Below is a listing. Set down exactly the lines from the one containing "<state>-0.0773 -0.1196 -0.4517" through the one containing "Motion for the", both ends included, and leave out the rest.

Data provided —
<<<<

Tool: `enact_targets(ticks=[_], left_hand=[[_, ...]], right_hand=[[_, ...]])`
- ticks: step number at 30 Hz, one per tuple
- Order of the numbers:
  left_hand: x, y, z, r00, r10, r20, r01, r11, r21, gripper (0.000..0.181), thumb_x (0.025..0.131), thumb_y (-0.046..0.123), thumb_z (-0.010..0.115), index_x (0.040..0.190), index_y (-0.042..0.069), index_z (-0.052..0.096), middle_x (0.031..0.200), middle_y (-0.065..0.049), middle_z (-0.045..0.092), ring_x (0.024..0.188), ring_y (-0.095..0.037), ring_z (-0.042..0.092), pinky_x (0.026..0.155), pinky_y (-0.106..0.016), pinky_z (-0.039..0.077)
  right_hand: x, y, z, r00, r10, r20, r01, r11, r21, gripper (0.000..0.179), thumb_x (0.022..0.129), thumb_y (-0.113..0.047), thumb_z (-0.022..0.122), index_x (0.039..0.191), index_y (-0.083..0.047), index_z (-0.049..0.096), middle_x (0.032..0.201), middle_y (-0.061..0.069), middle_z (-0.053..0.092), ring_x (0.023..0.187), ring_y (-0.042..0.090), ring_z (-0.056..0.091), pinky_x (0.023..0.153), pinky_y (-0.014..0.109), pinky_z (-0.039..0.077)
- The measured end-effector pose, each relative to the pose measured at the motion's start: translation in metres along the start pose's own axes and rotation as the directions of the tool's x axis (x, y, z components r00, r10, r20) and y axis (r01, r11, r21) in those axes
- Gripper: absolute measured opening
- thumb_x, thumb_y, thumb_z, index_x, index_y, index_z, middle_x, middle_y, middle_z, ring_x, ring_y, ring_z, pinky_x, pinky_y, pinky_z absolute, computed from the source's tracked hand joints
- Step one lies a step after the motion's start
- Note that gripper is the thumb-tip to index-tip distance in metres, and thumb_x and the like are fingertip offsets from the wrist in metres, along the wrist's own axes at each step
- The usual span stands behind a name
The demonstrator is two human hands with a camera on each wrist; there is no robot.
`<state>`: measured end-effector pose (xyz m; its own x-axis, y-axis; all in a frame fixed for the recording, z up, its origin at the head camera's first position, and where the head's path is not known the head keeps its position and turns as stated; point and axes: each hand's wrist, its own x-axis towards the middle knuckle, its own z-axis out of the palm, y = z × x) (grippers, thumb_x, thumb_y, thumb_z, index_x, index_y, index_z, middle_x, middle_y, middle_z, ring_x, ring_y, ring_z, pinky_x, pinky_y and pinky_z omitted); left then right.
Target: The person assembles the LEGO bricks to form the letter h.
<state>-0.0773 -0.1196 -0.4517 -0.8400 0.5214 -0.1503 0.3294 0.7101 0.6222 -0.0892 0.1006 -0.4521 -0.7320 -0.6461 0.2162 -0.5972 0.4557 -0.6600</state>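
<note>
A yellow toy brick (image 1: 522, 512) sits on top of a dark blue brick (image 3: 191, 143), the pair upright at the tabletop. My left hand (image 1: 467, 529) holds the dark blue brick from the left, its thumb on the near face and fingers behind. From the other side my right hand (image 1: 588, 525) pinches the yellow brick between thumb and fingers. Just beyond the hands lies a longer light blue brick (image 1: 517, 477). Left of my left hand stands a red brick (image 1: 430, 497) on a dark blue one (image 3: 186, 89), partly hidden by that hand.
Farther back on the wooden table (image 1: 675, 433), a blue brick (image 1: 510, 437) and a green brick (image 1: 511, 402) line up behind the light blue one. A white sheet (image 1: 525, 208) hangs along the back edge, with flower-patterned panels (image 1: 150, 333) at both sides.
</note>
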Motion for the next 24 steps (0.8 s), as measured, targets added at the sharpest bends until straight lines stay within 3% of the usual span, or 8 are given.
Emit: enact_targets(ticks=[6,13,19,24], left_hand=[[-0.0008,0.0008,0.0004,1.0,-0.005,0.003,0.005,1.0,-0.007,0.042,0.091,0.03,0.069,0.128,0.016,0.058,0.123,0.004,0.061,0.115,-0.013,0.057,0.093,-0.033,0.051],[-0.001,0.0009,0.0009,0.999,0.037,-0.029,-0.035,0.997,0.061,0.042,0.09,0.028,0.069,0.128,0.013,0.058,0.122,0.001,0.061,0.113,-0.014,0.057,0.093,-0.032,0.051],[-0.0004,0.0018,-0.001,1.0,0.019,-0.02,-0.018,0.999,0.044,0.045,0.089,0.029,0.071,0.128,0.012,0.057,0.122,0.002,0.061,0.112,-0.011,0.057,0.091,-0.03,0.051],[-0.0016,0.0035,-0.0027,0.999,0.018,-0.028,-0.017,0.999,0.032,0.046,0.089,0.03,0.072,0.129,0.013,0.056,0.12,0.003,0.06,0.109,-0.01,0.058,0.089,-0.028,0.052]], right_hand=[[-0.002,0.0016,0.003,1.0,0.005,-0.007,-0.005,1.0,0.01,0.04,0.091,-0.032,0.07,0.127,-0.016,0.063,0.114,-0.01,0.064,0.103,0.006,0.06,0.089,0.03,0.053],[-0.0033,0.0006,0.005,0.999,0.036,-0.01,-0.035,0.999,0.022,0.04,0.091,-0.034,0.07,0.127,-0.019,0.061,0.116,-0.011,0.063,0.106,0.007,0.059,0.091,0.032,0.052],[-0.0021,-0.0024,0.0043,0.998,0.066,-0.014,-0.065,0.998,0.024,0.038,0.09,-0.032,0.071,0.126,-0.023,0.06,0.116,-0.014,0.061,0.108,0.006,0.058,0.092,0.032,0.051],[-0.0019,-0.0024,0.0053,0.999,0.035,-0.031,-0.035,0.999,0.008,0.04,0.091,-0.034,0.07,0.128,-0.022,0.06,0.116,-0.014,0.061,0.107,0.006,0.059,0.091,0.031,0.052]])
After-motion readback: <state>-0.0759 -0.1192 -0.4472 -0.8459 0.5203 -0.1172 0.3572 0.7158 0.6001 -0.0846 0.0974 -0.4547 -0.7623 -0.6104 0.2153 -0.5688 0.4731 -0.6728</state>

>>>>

Exercise result —
<state>-0.0773 -0.1196 -0.4517 -0.8400 0.5214 -0.1503 0.3294 0.7101 0.6222 -0.0892 0.1006 -0.4521 -0.7320 -0.6461 0.2162 -0.5972 0.4557 -0.6600</state>
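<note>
A yellow toy brick (image 1: 522, 512) sits on top of a dark blue brick (image 3: 191, 143), the pair upright at the tabletop. My left hand (image 1: 467, 529) holds the dark blue brick from the left, its thumb on the near face and fingers behind. From the other side my right hand (image 1: 588, 525) pinches the yellow brick between thumb and fingers. Just beyond the hands lies a longer light blue brick (image 1: 517, 477). Left of my left hand stands a red brick (image 1: 430, 497) on a dark blue one (image 3: 186, 89), partly hidden by that hand.
Farther back on the wooden table (image 1: 675, 433), a blue brick (image 1: 510, 437) and a green brick (image 1: 511, 402) line up behind the light blue one. A white sheet (image 1: 525, 208) hangs along the back edge, with flower-patterned panels (image 1: 150, 333) at both sides.
</note>
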Motion for the next 24 steps (0.8 s), as measured, targets added at the sharpest bends until straight lines stay within 3% of the usual span, or 8 are given.

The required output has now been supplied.